● RECORDED DATA:
####################
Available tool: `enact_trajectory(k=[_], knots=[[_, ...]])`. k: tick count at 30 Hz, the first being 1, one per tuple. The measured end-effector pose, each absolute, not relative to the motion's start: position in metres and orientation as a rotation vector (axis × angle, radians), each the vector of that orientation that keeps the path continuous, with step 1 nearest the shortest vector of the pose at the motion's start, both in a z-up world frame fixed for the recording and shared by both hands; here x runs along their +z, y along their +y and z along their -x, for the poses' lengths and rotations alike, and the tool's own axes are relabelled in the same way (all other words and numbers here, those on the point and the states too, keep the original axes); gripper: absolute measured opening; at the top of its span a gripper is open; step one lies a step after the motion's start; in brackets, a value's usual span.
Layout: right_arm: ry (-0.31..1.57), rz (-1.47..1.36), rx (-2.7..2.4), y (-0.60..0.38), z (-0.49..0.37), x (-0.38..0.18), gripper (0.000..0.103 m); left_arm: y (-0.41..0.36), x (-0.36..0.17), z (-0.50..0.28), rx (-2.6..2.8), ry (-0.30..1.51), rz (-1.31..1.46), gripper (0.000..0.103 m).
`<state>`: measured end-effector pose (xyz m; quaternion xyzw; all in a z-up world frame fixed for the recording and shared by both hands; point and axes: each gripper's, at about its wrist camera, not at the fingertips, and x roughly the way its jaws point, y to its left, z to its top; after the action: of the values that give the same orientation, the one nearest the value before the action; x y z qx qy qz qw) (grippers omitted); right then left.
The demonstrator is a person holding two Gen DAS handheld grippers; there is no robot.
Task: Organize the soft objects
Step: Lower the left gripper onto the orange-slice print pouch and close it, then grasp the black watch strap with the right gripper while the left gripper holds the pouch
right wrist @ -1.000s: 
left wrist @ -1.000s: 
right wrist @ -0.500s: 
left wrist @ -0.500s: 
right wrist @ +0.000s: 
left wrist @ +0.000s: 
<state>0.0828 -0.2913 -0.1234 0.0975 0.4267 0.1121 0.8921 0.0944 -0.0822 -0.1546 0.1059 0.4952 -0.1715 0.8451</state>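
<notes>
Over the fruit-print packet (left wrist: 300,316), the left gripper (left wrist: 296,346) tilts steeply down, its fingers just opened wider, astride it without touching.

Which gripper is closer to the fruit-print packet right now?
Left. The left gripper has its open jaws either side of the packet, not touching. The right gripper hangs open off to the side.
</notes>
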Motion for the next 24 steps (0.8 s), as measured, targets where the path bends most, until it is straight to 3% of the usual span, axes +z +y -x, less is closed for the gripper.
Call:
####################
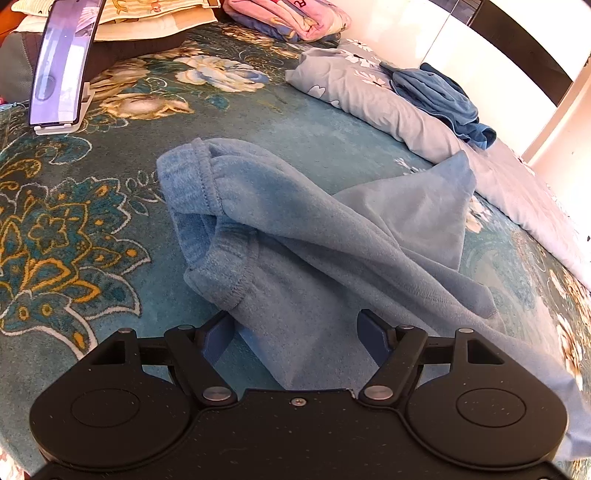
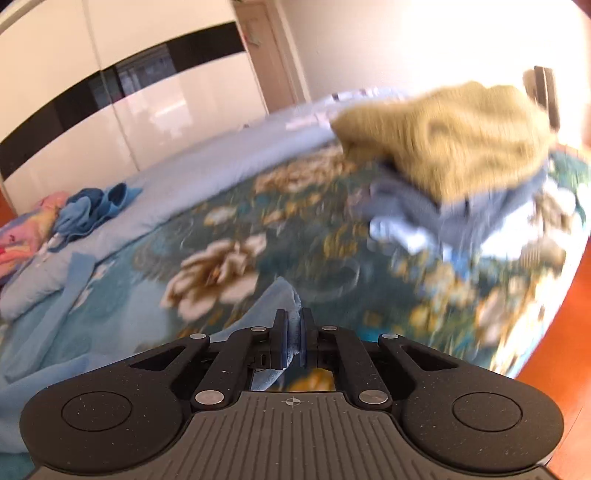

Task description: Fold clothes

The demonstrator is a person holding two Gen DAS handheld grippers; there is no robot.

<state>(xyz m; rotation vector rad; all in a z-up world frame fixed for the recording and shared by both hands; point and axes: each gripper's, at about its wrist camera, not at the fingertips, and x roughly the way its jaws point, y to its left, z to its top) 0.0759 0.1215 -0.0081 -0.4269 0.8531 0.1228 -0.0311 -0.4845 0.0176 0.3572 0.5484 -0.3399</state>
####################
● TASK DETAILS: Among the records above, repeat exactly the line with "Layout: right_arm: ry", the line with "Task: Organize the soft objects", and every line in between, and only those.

● TASK ANSWER:
Layout: right_arm: ry (-0.31..1.57), rz (-1.47..1.36), rx (-2.7..2.4), y (-0.60..0.38), z (-0.49..0.37), x (-0.38..0.18), gripper (0.000..0.103 m); left_arm: y (-0.41..0.36), x (-0.36..0.17), z (-0.50..0.28), rx (-2.6..2.8), ry (-0.30..1.51), rz (-1.31..1.46), gripper (0.000..0.103 m).
`<state>`: measured end-effector pose (xyz m; quaternion xyzw; all in a z-up world frame fixed for the recording and shared by both hands; point and axes: each gripper's, at about its wrist camera, not at the fingertips, and x roughly the way its jaws point, y to its left, z to its top; after the action: of the values that give the same orientation, the one nearest the value before the action; x y z qx qy qz qw) (grippers omitted); right then left.
The demonstrator is a person holding two Gen DAS handheld grippers; there is no robot.
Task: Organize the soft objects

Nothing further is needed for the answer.